As at December 31, 2008, we performed an interim goodwill impairment review of our sit-up
reporting unit. In September 2008, we received notification that one of our two licenses to broadcast
over Freeview digital terrestrial television would not be renewed. Along with this, the downturn in the
economy had reduced the level of retail sales. As a result, management concluded that indicators
existed that suggested it was more likely than not that the fair value of this reporting unit was less than
its carrying value.
The fair value of the sit-up reporting unit, which was determined through the use of a combination
of both the market and income approaches to calculate fair value, was found to be less than the
carrying value. The market and income approaches declined from the goodwill impairment test we
performed as at June 30, 2008 as a result of reduced long term cash flow estimates.
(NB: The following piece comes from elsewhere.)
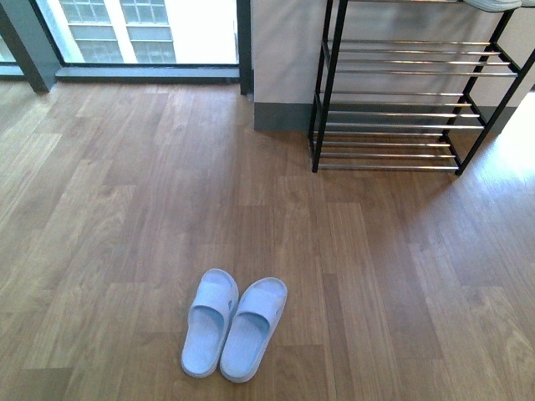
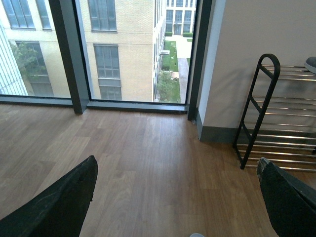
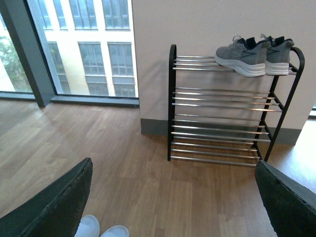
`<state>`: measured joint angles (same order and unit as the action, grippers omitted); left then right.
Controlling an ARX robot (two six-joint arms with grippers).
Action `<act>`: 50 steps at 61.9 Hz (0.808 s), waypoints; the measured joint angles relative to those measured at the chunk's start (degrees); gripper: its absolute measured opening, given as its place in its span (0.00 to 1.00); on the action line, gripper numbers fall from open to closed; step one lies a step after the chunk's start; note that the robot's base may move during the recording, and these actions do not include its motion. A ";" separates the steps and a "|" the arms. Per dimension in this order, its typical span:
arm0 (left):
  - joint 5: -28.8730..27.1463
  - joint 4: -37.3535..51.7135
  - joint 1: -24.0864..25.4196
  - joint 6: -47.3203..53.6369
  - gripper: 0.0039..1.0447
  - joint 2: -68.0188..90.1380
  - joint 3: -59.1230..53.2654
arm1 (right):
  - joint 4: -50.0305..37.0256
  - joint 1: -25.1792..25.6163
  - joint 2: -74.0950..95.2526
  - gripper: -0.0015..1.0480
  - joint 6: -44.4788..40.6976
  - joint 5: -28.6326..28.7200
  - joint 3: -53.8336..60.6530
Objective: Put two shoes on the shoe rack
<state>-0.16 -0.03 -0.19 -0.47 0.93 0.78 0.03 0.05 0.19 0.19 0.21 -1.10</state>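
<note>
Bright daylight from the overexposed windows (image 1: 142,29) leaves soft glare on the floor (image 1: 125,209); focus is sharp.

The wood-plank floor (image 1: 117,217) carries a pair of pale blue slippers (image 1: 234,324), side by side and touching, toes pointing away from the robot. Well beyond them, the rack (image 3: 222,104) stands on the floor against the wall. Two grey shoes (image 3: 242,55) sit together on its top shelf, toward the right end.

Two grey sneakers (image 3: 242,54) sit side by side on the top shelf of the shoe rack (image 3: 171,98), at the end away from the window (image 3: 94,49). The right gripper (image 3: 174,167) is spread wide above the wooden floor (image 3: 148,173), with pale slippers (image 3: 101,229) peeking in near one finger.
</note>
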 joint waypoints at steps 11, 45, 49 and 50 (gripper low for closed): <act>0.07 0.02 0.00 0.00 0.91 0.00 0.00 | 0.00 0.00 0.04 0.91 0.00 -0.07 0.00; 0.15 0.00 0.00 0.02 0.91 0.00 0.00 | 0.00 0.00 0.04 0.91 0.00 -0.26 0.00; 0.15 0.00 0.00 0.02 0.91 0.00 0.00 | 0.00 0.00 0.02 0.91 0.00 -0.22 0.00; 0.13 0.00 0.00 0.02 0.91 0.00 0.00 | 0.00 -0.02 0.00 0.91 -0.02 -0.22 0.00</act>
<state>-0.03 -0.03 -0.19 -0.45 0.93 0.78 0.03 0.03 0.19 0.16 -0.01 -1.10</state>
As a result, we
extended our review to include the valuation of the reporting unit’s individual assets and liabilities and
recognized a goodwill impairment charge of £39.9 million. During the year ended December 31, 2008,
we impaired intangible assets relating to our sit-up reporting unit totaling £14.9 million. Subsequent to
the year end, in accordance with the provisions of the Property, Plant, and Equipment Topic of the
FASB ASC, we wrote down the assets held for sale to fair value based upon the agreed purchase
consideration. This resulted in a £19.0 million impairment charge, which was recognized in the loss
from discontinued operations for the year ended December 31, 2009.